Filter the records down to the lines that hold the word "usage", and copy each of those lines.
-*-
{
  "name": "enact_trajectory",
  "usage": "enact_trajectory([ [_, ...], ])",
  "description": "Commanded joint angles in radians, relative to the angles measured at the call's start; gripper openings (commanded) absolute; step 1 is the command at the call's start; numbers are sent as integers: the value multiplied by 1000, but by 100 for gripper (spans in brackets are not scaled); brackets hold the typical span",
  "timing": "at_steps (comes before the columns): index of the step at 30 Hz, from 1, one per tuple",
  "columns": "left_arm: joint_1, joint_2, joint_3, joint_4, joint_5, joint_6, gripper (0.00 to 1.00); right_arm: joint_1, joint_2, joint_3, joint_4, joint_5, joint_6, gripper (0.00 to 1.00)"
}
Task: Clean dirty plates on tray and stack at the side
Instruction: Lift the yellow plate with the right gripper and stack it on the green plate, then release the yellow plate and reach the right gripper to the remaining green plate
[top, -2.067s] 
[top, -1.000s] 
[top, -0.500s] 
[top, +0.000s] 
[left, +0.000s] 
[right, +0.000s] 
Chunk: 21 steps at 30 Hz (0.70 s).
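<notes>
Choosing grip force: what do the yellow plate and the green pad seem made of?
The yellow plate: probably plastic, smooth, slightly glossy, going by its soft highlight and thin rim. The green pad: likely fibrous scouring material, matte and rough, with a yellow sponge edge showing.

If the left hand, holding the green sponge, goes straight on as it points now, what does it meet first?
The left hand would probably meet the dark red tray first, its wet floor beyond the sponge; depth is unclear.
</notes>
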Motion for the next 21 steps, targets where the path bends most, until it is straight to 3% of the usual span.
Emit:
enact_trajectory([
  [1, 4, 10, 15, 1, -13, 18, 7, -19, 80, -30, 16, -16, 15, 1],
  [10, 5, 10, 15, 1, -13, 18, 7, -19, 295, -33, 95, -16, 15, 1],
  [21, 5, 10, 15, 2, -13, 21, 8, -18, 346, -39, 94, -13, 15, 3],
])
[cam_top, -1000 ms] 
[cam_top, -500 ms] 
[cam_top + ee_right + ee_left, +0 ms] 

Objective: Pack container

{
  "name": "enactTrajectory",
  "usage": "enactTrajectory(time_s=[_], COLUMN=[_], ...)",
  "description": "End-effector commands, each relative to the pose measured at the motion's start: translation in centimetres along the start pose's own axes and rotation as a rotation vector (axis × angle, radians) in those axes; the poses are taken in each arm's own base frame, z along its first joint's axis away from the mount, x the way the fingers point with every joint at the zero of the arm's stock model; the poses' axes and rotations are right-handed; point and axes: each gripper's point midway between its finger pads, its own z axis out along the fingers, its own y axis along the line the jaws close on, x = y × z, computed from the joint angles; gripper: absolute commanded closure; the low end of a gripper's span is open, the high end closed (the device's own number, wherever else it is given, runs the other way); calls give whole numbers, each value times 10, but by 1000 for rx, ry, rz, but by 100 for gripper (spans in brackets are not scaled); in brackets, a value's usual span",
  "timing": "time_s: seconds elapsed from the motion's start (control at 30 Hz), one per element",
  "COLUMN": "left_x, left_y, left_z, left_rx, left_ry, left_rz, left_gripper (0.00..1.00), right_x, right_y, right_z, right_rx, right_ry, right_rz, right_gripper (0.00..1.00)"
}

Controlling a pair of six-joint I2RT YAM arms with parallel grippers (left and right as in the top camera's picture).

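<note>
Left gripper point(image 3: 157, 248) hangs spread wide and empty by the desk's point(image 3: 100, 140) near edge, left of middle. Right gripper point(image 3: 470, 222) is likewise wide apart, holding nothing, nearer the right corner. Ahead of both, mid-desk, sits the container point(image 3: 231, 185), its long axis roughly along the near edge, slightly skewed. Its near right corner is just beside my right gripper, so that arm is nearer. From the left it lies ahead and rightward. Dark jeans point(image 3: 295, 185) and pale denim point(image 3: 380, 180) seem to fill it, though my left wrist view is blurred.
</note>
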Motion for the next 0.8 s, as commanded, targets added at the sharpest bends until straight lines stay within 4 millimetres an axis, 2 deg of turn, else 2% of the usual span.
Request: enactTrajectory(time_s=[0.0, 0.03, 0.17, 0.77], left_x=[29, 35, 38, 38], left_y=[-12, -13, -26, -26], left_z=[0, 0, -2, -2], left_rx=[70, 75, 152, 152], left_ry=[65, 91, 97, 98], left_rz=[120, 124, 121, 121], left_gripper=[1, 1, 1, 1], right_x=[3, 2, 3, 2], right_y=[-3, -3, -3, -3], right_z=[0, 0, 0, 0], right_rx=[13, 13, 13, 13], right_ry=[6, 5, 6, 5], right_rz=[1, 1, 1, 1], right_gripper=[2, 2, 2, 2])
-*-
§ **RESPONSE TO THE EXERCISE**:
  "usage": "enact_trajectory([ [_, ...], ])",
  "usage": "enactTrajectory(time_s=[_], COLUMN=[_], ...)",

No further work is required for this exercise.